Basically, I know my limits and am more influential with people because when I speak up, they almost always know that I really know what I am talking about. How to win friends and influence people and all that.
This post was edited on 10/3/18 at 11:27 pm
Posted by Byrdybyrd05
Member since Nov 2014
25712 posts
Posted on 10/3/18 at 11:32 pm to
I’ve had conversations with people at work and my customers on my route. They would ask me my opinion on things and how I look at things from a different point of view. I always tell them what I think and that I would never force my views on people. I never had arguments with people and there is always a respect for one another even though we don’t agree on everything. I had people tell me I never thought of it that way and I will tell them even though I might not agree on that I can see where you are coming from. When people are yelling back and forth between one another it results to nothing.
Posted by Who_Dat_Tiger
Member since Nov 2015
17441 posts
Posted on 10/3/18 at 11:37 pm to
I imagine the Trump @War documentary could flip a rational lib from the dark side if they could stand it past the first 5 minutes without sky screaming or breaking their streaming device. Bannon put it out just this weekend and it’s trending nicely. Should be required viewing prior to midterms
Posted by AbuTheMonkey
Chicago, IL
Member since May 2014
8003 posts
Posted on 10/3/18 at 11:40 pm to
quote:

I've changed my step Brothers mind on a few issues. Mainly gun control.

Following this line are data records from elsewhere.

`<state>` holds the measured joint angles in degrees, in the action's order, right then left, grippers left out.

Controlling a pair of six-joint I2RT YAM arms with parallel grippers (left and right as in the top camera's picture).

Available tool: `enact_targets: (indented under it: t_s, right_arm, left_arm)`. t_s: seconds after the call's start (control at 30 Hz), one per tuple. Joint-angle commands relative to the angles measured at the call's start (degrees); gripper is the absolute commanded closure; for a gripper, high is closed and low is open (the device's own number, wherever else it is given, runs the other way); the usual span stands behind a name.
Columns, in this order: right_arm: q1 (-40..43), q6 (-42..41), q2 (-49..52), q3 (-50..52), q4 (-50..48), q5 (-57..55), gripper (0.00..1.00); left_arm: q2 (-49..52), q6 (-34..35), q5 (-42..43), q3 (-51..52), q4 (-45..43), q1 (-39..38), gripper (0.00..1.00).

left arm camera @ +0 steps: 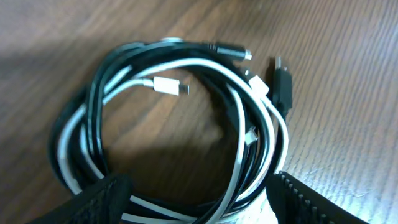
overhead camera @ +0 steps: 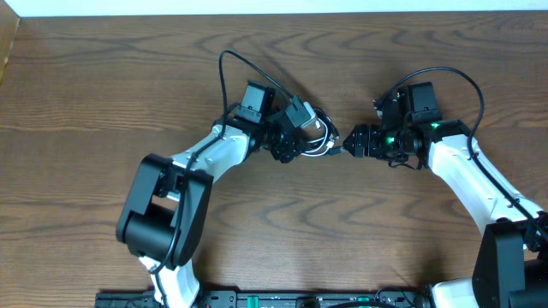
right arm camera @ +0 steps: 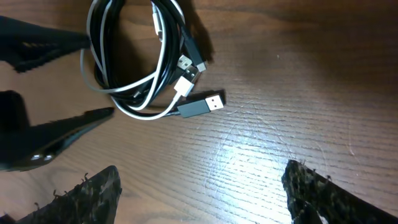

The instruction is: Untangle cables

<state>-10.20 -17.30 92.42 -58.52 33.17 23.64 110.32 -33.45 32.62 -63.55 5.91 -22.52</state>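
The cables (left arm camera: 239, 155) lie as one small coil of thin black and white cords on the wooden table, with a white plug (left arm camera: 166, 84) inside the loop. My left gripper (left arm camera: 202, 208) is open, and its fingers (left arm camera: 106, 199) straddle the near side of the coil. From overhead, the coil (overhead camera: 322, 139) sits at the tip of the left gripper (overhead camera: 313, 133), and the right gripper (overhead camera: 345, 147) is just to its right. In the right wrist view the right gripper (right arm camera: 202, 196) is open over bare wood. The cables (right arm camera: 163, 59) and a black USB plug (right arm camera: 202, 106) lie ahead of it.
The dark wooden table (overhead camera: 86, 103) fills the scene, with its far edge at the top. The left gripper's black fingers (right arm camera: 62, 134) show at the left of the right wrist view, either side of the coil. Thick black wires (overhead camera: 224, 77) loop off both arms.
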Motion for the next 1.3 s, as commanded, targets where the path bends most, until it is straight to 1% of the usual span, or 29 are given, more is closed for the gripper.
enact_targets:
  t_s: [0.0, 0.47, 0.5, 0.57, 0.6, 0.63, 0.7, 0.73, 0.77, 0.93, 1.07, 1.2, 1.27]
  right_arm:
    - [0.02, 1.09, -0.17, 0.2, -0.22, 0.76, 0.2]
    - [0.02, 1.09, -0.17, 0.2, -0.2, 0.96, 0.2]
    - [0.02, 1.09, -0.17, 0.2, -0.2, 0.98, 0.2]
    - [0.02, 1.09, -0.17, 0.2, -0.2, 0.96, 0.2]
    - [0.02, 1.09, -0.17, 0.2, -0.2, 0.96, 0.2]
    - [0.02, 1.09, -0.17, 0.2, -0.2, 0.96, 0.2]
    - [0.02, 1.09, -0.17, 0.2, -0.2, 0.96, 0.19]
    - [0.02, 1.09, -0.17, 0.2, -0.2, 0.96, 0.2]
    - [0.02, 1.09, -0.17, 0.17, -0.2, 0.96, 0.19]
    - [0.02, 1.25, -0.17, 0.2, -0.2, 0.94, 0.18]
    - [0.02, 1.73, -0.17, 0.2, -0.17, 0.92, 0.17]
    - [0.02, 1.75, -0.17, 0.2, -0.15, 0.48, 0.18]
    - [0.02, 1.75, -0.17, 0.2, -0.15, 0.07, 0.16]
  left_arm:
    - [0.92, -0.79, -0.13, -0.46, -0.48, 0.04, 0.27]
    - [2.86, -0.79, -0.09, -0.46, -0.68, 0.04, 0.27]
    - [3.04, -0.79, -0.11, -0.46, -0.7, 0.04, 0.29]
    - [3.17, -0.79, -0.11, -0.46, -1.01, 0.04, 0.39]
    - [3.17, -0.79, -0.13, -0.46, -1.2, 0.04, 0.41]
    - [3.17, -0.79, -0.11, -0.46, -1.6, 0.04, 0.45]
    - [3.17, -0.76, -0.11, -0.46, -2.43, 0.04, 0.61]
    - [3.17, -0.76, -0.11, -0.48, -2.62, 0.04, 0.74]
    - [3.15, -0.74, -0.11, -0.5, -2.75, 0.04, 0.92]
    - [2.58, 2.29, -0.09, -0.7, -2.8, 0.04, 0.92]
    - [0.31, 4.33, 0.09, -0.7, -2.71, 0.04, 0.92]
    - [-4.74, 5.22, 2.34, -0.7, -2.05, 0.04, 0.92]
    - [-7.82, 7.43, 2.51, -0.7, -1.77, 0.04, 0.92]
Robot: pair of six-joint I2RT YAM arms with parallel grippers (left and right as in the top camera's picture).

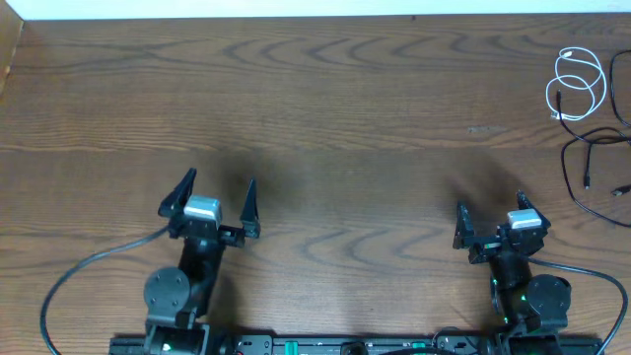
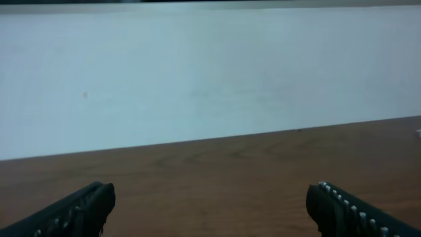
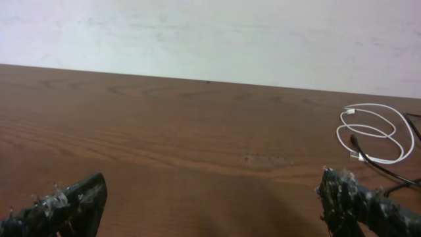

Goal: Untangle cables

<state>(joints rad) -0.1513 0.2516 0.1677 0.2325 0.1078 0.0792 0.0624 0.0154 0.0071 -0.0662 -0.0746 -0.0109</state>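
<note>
The white cable [image 1: 577,84] lies in a loose coil at the far right of the wooden table; it also shows in the right wrist view [image 3: 375,133]. The black cable [image 1: 584,163] lies just in front of it near the right edge, its end crossing the white coil [image 3: 368,157]. My left gripper [image 1: 213,200] is open and empty at the near left [image 2: 210,207]. My right gripper [image 1: 491,219] is open and empty at the near right [image 3: 212,204], well short of both cables.
A white wall [image 2: 210,79] runs along the table's far edge. Thick black arm wires trail from both arm bases at the near edge [image 1: 79,276]. The table's right edge lies close beside the cables.
</note>
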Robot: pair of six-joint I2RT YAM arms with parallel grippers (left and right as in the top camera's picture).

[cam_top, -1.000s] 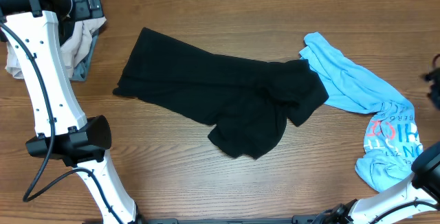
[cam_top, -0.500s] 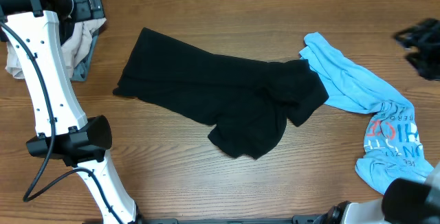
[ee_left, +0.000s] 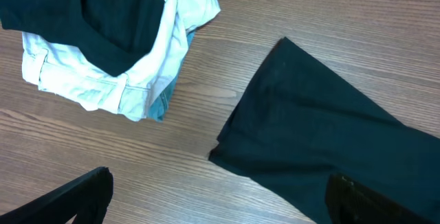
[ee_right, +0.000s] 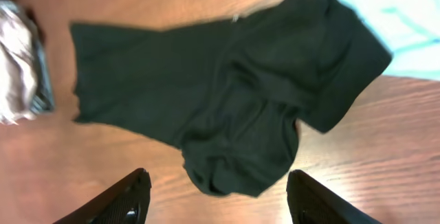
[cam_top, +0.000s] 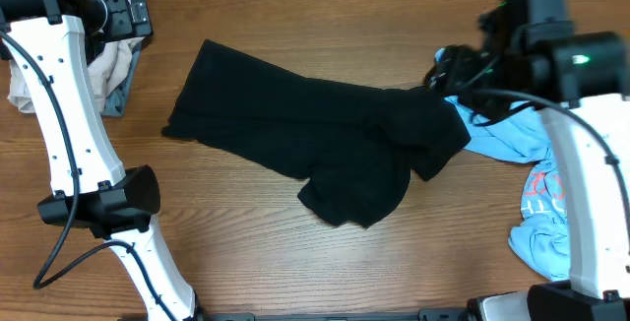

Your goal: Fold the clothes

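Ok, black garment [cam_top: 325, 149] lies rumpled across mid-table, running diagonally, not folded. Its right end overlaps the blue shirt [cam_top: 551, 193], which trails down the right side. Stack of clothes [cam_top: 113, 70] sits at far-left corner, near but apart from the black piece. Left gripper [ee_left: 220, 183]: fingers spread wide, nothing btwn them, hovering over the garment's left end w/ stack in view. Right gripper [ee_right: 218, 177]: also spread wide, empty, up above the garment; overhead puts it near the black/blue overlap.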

Gun control is probably the biggest one I've seen liberals and progressives that I know flip on in the last few years.

I pretty consistently argued for years that the only purpose of the 2A was, is, and will always be to prevent tyranny (and not some cockamamie reason like hunting rights, concealed carry, or whatever), and they always thought I was crazy. I think a lot of liberals and progressives over the last generation or so had forgotten that history is not a straight-forward path towards "progress" however they define it and that the state and society in general can and sometimes will turn violently against you - the whole "right side of history" and all that mentality basically precludes the idea that the state and society writ large will violently turn against you at some point. Post-Cold War events strongly reinforced their view, and there was a strident triumphalism in many of them.

Trump's election, whether I liked his ascension or not, was a huge wake-up call for a lot of liberals in my sphere on two major issues:

- Arming the populace
- Centralization of federal power into the executive branch (and the power shift from state and local to federal)
Posted by AbuTheMonkey
Chicago, IL
Member since May 2014
8003 posts
Posted on 10/3/18 at 11:46 pm to
quote:

B) I wouldn’t blanket say his economic policy is anti-conservative/libertarian. Facets of it certainly are.


I'd say his economic tendencies are more towards an old-school Democratic New Deal tendency than a modern conservative neo-liberalism (in economic terms).

To be honest, I am not convinced that Trump even has a coherent economic philosophy other than "American-made" is better than not, but his tendencies are more Truman and Johnson than the Bushes or Bill Clinton.
Posted by rich4pres
Knoxville
Member since Dec 2016
9766 posts
Posted on 10/4/18 at 3:39 am to
I got my lesbian sister to atleast vote Green Party instead of voting for Hillary. Does that count?